Your assignment: Character for character, give back every line below.

Provided material:
━━━━━━━━━━━━━━━━

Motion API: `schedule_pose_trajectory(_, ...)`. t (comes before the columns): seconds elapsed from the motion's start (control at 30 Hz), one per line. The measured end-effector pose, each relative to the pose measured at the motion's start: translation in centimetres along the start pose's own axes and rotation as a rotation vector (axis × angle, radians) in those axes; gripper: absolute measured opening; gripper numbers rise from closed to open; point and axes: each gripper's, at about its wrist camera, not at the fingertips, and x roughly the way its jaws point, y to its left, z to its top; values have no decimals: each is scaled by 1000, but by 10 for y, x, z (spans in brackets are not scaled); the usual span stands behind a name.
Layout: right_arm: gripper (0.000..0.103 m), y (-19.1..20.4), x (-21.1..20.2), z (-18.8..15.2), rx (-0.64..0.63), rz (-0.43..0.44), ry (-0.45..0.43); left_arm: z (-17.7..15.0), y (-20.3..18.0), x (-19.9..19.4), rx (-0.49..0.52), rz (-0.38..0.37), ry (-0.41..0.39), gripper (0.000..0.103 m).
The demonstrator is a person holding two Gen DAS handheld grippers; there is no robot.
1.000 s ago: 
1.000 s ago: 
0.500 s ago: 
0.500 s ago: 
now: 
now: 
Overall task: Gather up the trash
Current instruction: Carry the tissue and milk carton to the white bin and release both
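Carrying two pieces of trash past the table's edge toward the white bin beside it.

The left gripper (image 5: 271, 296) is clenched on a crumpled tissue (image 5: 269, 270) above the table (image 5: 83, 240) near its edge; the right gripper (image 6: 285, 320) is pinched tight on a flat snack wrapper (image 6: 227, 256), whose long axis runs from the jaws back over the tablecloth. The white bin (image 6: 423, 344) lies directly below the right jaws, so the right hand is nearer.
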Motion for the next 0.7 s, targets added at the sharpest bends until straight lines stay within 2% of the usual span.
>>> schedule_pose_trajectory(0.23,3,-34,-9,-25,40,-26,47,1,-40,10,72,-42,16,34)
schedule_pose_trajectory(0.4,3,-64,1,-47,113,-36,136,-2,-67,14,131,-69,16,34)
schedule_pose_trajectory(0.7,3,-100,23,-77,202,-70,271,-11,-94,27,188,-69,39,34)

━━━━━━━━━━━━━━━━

Answer for the task:
Motion API: `schedule_pose_trajectory(_, ...)`. t (comes before the columns): seconds elapsed from the motion's start (control at 30 Hz), one per line. The measured end-effector pose, each relative to the pose measured at the motion's start: translation in centimetres along the start pose's own axes and rotation as a rotation vector (axis × angle, radians) in those axes; gripper: absolute measured opening; gripper numbers rise from closed to open; point and axes: each gripper's, at about its wrist camera, not at the fingertips, and x roughly the way its jaws point, y to its left, z to its top; values have no decimals: each is scaled by 1000, but by 10 for y, x, z (spans in brackets are not scaled); the usual span stands behind a name.
Layout: right_arm: gripper (0.000..0.103 m), y (-19.1..20.4), x (-21.1..20.2), z (-18.8..15.2), rx (-0.64..0.63), rz (-0.43..0.44), ry (-0.45..0.43); left_arm: z (-17.7..15.0), y (-20.3..18.0), x (-19.9..19.4), rx (-0.49..0.52), rz (-0.38..0.37), ry (-0.41..0.39), gripper (0.000..0.103 m).
The demonstrator is a person holding two Gen DAS handheld grippers; there is no robot.
1.000 s ago: 
1.000 s ago: 
0.500 s ago: 
0.500 s ago: 
now: 
now: 
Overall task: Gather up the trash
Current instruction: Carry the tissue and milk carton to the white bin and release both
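Carrying two pieces of trash past the table's edge toward the white bin beside it.

The left gripper (image 5: 271, 296) is clenched on a crumpled tissue (image 5: 269, 270) above the table (image 5: 83, 240) near its edge; the right gripper (image 6: 285, 320) is pinched tight on a flat snack wrapper (image 6: 227, 256), whose long axis runs from the jaws back over the tablecloth. The white bin (image 6: 423, 344) lies directly below the right jaws, so the right hand is nearer.
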Motion for the next 0.7 s, targets added at the sharpest bends until straight lines stay within 2% of the usual span.
>>> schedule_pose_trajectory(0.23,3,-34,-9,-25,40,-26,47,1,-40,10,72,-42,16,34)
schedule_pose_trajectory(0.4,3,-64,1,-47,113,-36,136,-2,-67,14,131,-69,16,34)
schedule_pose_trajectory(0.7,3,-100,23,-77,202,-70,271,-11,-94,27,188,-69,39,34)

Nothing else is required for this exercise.